Ivy waggles her eyebrows, urgently. Dom’s already shuffling out of the booth. A little pang of disappointment twists in Zib's gut, which he ignores.

“Just a minute,” Dom says, to Zib and Ivy’s earnest nods of agreement. “Don’t go anywhere.”

As soon as his back is turned, they do a quick shimmy out of the booth and then the door.

“Well that was a riot,” says Ivy. “Next stop, Viktor’s house!”

Zib groans. Viktor probably has a good idea about the status and whereabouts of the same people Ivy’s concerned over, so in that respect her reasoning is pretty solid.

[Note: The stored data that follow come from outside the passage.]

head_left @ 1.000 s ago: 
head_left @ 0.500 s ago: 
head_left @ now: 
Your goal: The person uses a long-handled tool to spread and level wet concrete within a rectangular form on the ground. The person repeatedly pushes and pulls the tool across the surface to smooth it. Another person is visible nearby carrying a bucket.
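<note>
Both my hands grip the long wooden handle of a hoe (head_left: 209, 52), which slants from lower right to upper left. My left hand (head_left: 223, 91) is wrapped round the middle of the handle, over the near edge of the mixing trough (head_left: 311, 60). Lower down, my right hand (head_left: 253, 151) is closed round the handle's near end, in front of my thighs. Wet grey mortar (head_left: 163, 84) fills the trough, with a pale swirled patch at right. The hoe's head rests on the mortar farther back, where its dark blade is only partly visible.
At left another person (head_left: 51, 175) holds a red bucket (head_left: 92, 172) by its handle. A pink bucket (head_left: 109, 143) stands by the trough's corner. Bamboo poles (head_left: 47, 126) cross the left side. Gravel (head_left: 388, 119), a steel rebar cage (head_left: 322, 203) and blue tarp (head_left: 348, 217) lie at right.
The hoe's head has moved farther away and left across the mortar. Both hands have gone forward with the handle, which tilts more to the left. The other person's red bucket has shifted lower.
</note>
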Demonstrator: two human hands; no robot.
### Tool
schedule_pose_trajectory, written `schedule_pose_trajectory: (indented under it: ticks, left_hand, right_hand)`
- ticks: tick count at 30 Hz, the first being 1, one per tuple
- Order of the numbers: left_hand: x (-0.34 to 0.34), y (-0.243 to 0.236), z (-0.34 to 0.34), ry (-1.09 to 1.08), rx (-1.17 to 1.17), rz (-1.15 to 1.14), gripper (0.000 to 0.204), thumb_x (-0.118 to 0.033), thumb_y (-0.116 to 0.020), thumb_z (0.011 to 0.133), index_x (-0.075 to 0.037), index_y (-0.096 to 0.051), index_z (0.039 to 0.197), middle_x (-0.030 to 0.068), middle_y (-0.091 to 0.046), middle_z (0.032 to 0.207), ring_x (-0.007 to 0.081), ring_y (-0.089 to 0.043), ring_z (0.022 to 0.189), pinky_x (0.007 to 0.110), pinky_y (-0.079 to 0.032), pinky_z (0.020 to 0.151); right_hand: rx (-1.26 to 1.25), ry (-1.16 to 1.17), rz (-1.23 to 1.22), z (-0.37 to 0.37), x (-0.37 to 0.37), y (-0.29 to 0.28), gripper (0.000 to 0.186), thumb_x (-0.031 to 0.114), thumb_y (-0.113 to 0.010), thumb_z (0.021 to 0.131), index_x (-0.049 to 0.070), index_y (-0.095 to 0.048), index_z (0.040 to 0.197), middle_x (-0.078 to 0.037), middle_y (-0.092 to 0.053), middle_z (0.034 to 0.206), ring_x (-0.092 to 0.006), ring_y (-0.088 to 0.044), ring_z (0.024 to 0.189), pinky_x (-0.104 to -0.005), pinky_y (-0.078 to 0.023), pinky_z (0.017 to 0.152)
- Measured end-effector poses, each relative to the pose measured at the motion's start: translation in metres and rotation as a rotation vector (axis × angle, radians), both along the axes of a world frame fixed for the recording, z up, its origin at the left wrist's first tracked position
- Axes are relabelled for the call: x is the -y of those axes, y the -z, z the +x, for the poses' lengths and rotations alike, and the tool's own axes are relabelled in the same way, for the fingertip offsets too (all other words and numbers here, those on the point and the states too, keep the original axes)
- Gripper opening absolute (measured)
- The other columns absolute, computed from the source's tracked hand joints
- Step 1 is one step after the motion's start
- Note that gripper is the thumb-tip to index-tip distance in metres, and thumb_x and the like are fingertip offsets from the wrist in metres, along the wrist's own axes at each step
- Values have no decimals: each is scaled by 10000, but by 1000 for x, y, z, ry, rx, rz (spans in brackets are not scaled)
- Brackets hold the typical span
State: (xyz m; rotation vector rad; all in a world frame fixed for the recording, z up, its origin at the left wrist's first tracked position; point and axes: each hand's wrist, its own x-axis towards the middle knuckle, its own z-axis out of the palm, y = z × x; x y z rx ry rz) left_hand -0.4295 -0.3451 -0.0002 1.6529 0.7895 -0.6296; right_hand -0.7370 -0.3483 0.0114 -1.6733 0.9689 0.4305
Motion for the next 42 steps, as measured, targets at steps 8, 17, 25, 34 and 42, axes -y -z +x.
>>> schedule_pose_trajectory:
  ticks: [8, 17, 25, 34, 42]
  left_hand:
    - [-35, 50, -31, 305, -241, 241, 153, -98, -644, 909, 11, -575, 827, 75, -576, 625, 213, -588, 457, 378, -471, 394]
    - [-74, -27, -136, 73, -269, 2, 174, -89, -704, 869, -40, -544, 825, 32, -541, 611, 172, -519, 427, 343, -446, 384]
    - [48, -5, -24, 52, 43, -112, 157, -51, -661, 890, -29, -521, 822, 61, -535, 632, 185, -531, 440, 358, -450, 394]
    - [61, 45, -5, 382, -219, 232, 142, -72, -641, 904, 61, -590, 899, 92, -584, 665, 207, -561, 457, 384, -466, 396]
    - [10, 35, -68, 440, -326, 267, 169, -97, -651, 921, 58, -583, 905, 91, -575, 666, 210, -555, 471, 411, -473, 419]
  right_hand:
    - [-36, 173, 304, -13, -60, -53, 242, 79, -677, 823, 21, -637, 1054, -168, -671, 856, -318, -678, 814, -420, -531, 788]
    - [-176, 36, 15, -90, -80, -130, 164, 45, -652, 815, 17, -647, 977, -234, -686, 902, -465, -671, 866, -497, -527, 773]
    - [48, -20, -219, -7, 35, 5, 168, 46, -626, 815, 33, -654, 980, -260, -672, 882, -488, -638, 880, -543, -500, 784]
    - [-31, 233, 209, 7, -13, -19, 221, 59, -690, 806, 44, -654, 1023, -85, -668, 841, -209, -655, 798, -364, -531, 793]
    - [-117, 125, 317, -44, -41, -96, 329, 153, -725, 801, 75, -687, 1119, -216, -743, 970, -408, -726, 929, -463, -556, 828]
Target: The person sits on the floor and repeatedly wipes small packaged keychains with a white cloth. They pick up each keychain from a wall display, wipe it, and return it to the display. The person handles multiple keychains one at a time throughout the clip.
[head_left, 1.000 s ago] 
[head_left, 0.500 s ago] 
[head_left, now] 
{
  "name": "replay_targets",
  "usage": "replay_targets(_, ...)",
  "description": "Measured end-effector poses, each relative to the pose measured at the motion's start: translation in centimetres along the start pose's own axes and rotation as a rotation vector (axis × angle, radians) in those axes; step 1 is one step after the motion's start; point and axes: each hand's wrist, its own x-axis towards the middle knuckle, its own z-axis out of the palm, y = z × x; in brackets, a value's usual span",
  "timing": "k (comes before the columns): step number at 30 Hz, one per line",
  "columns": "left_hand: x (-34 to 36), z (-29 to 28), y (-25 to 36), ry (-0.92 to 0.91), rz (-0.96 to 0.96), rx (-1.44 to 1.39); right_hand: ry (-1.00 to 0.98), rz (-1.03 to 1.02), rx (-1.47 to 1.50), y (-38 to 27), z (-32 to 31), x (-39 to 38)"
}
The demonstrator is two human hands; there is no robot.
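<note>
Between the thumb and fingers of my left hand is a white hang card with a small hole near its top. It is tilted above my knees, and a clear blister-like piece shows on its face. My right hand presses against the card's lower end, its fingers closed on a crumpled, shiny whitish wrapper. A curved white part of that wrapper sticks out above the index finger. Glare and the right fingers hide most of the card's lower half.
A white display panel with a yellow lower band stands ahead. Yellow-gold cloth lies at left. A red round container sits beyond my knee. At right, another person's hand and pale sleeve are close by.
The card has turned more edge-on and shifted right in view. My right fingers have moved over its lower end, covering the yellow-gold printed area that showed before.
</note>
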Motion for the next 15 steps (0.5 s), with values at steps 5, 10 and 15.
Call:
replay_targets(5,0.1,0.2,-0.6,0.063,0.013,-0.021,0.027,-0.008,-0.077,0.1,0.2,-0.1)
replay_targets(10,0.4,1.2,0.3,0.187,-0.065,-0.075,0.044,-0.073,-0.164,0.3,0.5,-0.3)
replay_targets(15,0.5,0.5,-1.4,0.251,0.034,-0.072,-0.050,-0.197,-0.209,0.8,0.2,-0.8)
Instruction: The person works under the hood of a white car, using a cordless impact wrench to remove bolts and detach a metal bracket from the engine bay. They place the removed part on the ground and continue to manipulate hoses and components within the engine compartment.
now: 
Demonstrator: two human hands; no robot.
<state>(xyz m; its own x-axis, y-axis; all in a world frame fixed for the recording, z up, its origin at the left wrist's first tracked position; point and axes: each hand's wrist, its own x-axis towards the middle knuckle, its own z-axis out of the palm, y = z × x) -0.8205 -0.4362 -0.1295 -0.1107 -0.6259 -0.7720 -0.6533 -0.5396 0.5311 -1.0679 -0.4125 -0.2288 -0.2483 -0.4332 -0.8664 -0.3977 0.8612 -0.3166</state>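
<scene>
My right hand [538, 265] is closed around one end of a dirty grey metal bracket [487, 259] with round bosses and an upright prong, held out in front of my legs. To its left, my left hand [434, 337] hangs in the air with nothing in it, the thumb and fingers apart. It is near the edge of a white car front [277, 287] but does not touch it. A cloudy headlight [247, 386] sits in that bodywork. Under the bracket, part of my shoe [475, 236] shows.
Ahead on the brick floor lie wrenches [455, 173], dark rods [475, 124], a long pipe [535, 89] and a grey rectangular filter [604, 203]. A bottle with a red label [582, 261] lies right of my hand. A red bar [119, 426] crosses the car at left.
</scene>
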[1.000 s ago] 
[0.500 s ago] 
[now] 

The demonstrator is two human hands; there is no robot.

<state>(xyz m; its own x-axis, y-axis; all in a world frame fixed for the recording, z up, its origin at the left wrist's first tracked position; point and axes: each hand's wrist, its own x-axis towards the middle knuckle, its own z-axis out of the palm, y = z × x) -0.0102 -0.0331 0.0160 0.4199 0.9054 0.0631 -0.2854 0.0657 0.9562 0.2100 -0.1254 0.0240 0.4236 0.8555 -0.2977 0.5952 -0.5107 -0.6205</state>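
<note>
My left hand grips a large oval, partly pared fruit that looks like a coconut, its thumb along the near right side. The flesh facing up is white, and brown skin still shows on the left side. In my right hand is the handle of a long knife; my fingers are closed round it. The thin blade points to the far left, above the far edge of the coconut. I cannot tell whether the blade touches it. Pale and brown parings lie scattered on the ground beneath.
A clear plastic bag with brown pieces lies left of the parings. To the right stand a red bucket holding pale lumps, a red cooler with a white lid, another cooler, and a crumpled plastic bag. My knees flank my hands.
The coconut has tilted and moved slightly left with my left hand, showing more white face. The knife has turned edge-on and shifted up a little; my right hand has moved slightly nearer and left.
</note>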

It is considerably less solid if you take into account things like personal safety and the possibility they’re not the only ones who decided to follow him home. 

“How about you go in the morning?”

“It _is_ the morning,” Ivy says, and shamelessly takes advantage of Zib’s current lack of brain functions and her own second wind to hustle them both into a cab.

//

Viktor lets them in without a fuss, so he’s probably not fostering any mad men at present, but Zib peers surreptitiously around the apartment anyway. All the doors are open and there doesn’t seem to be anyone else here.

“Where’d he go?” Ivy says, with complete disregard for Zib’s efforts at subtlety. “Is he gone already?”

“Ya,” says Viktor.

“Is he,” she says, leaning in, “ _gone_ already?”

Zib eyes the open bedroom door with new trepidation, until he realizes that actually, a Mordecai corpse would probably be less trouble than its living counterpart. Is that terrible? If he factors in that Mordecai was recently interrupted in the middle of a rampage of some considerable quality, it doesn’t seem so bad.

“Oh, _gone?_ No, no,” Viktor says. He sounds like he might find that funny. It’s hard to tell with Viktor. Ivy pats his arm.

From there her line of questioning moves on to Freckle et al. If Ivy sees the potential conflict of interest there, regarding Freckle and Mordecai and her and Viktor, and how Mordecai and the guy she kissed that one time just had an actual, bona fide _shootout_ , she doesn’t acknowledge it. Maybe she’s taking her cues from Viktor, and Viktor’s busted knee cap; he must be an old pro at making mental exceptions for people he weirdly likes despite clear evidence that they are awful. Maybe that’s a tension a person could get used to.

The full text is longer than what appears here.